There is no feasible way to make cross thread calling transparent. Promises would make this easier. Promise pipelining effectively allows map-reduce style processing very simple and often without locks. Locks will be needed unless very deliberately avoided by the developer.

If multiple event loops are on dedicated threads then they can be handled without locking or clashes. Producer / Consumer style situation. Core application threads don't need to know which IO thread is handling the TCP socket they are working with.

ozra commented 8 years ago

I see now there were comments while I was writing my novel like monster of a comment.

@waj - since libuv and Boost::ASIO is all I know of these (via node and making C++ extensions for it), and the pure C++ apps. What made it difficult to get it to work with Crystal? Seeing that libevent2 seems to be "not that maintained" and the fewer platforms it supports mainly.

@stakach - what would be the differences to the currently Crystal idiomatic concurrency constructs? Performance wise, and "boilerplate-wise"?

stakach commented 8 years ago

We should rip out all the legacy socket code and replace it with equivalent high performance code. Effectively all IO (File, Network, Pipes etc) go through Libuv running on dedicated IO threads.

Legacy classes can be wrapped to support non-blocking IO with Fibers. https://github.com/celluloid/celluloid does this to make regular ruby code non-blocking. I don't particularly like the actor model however that aspect of Celluloid is awesome and would make sense in a new language.
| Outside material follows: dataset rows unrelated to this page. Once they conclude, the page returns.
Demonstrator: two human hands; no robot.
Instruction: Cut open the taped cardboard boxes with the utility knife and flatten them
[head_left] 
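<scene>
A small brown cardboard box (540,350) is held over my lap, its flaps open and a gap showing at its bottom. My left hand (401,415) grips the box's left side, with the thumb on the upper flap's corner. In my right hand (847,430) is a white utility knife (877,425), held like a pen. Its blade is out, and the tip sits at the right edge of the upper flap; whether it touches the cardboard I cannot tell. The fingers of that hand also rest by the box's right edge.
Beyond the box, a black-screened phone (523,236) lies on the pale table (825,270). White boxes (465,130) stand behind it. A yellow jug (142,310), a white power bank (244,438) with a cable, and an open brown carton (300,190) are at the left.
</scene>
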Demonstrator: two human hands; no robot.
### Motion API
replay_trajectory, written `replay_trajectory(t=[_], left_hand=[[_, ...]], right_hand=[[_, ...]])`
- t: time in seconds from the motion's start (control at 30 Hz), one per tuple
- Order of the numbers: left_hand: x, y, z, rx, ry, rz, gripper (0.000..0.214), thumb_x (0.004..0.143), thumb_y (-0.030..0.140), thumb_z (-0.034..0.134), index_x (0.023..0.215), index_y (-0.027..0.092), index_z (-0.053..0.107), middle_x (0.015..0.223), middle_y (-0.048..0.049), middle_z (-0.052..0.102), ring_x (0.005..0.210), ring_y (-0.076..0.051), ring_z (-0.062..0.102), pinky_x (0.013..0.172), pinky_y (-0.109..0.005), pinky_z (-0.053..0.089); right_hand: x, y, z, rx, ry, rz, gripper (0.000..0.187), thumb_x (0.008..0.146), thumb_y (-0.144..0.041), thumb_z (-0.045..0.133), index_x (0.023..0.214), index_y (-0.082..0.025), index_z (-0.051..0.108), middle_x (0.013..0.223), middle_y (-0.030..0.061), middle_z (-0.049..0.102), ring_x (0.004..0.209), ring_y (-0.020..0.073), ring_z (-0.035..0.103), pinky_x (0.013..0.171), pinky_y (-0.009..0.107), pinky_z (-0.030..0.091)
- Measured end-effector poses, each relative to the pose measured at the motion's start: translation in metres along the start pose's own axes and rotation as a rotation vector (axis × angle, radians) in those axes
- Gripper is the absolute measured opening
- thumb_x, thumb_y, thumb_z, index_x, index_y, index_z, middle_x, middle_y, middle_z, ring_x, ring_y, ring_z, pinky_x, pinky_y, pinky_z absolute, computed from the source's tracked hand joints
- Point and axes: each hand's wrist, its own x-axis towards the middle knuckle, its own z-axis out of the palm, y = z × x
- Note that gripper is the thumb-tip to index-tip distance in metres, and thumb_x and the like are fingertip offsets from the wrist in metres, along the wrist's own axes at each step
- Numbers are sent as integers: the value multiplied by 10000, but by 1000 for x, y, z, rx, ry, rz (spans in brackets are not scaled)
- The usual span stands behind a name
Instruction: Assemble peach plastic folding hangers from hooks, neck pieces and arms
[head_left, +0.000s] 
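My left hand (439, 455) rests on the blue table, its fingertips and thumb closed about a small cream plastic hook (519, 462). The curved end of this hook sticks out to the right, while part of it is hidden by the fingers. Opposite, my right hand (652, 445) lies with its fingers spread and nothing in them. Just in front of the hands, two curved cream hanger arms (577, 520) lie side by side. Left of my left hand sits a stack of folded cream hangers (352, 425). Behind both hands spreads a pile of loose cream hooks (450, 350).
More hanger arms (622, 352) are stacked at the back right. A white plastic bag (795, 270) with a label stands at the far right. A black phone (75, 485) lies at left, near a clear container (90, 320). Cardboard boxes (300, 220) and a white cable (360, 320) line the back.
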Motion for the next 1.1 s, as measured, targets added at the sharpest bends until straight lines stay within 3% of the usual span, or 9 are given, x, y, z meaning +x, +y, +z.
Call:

This would mean libraries don't need to deal with futures, promises or callbacks and it won't slow down highly parallel apps. Anyone who wants raw access to the async callbacks via promises or wants to deal with multiple threads and locking etc can without worrying about how the libraries are performing IO. the exception here would be C libraries however implementors of crystal libraries could use threads and futures / promises to wrap these

There would be a minor IO performance trade off for smaller applications, where it is unlikely to matter. However for high IO applications it would make a world of difference, for both code confidence and performance.

waj commented 8 years ago

I don't think the current IO implementation could be considered "legacy". Current IO already takes care of concurrent operations in a very transparent and comfortable way to me. Thousands of concurrent socket sessions for example, can be currently handled with high performance on a single thread. No paralellism is occurring, granted, and that's why we want to add support for multithread scheduler in the near future. Also, I don't think you can easily beat the current performance for concurrent IO sessions if you try to schedule the IO on separate threads. I'm worried that doing context switching on each IO operation is unnecessary and poorly comparable with the current implementation.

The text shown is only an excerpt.